I sort through the tin of letters, looking for the apology from the man who went on the win the Nobel prize for literature. These letters are old as no one writes letters nowadays, least of all me.
Then I spot the envelope, with its round franking mark: “SALISBURY WILTS, 7.15PM 14 NOV 1974.” The pale blue stamp cost the writer four-and-a-half pence. My name and address are written in thin black ink.
The letter inside the envelope is headed “105 Great Russell St, WC1” and it begins “You are absolutely right…”
Aged 18, I had written a snooty letter to The Sunday Times. This was in response to an article by the novelist VS Naipaul about Joseph Conrad’s novel, The Secret Agent, which was on the A-level syllabus.
There was a mistake in the article, an error that escapes me now. It was a confusion of some sort over characters in the novel.
I am trying to read the letter two days after the death of the man who wrote it. The article in The Sunday Times must have been reprinted from elsewhere, because Naipaul writes: “I have already admitted the error – unforgivable, I think – in the American magazine which printed the article.”

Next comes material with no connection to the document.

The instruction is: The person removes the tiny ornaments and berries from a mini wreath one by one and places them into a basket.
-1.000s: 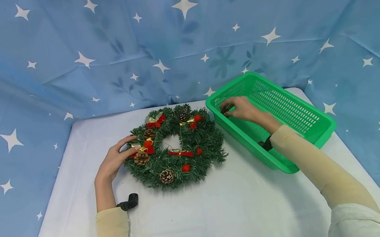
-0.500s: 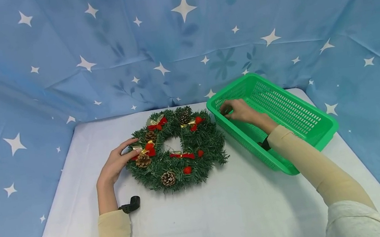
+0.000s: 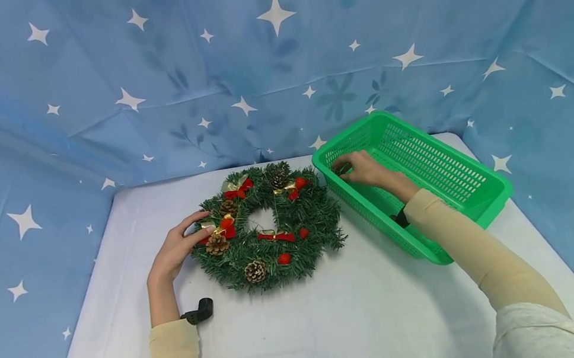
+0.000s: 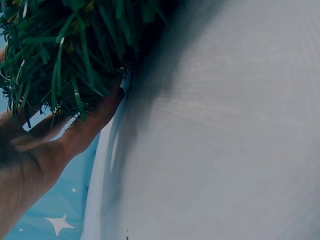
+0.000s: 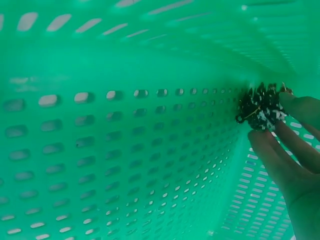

Naipaul continues: “It is of course pointless now to explain why the error occurred…”
The handwriting is a little difficult to read, so Naipaul’s explanation of how he made the mistake is lost to me.
It is possible to make out what Naipaul is saying at the end of the letter, but perhaps retrospective vanity has sharpened my eyesight. “The paper was read to an assembly of Conrad scholars at Canterbury – not one pointed out the error then. If they had been as sharp as yourself, the error might have been corrected before it went into print.”
The Secret Agent, which was televised by the BBC not long ago, was Conrad’s delayed response to the accidental death in 1894 of Martial Bourdin, who was fatally injured while carrying a bomb across Greenwich Park. This incident became known as the Greenwich Mystery.
Sir VS Naipaul died at home in London last Saturday, after reading a poem by Lord Tennyson with the incoming editor of the Daily Mail, Geordie Greig. The two had been friends for 20 years, and Greig told BBC Radio 4’s The World This Weekend on Sunday that he rushed to be with the writer after a call from his wife, Lady Nadira.
Ten years or so after receiving that letter from Naipaul, I was working on the South East London Mercury where – as reported earlier – Geordie Greig turned up as a trainee, arriving in Deptford via Eton and Oxford.
Naipaul came from less elevated circumstances. He was born in Trinidad and, according to the introduction to his obit in the Guardian, “won both acclaim and disdain for his caustic portrayals, in novels and non-fiction, of the legacy of colonialism”.
The novel that made his name was A House For Mr Biswas, the funny and malicious story of a man who claws himself out of poverty, fighting members of his own family at every turn. I loved that book and have read others, although they are misty now, whereas Mr Biswas still resonates.
Reviewing A House for Mr Biswas for the Observer in 1961, Colin MacInnes hailed a writer whose voice “even when scornful or ironical, can be as tender, just, kind, delicate, filled with unassuming pity”.
It is time to seek out those novels again. Time, too, to return the letter from VS Naipaul to the old tin full of letters from university friends, two now dead, and notes from girls I no longer remember. Although there is one from Heather, and she does stir a glimmer.
Putting the apology back in the tin makes me feel sad for a lost voice, and sad too for all the letters I no longer write or receive.
There was something to be said for a letter.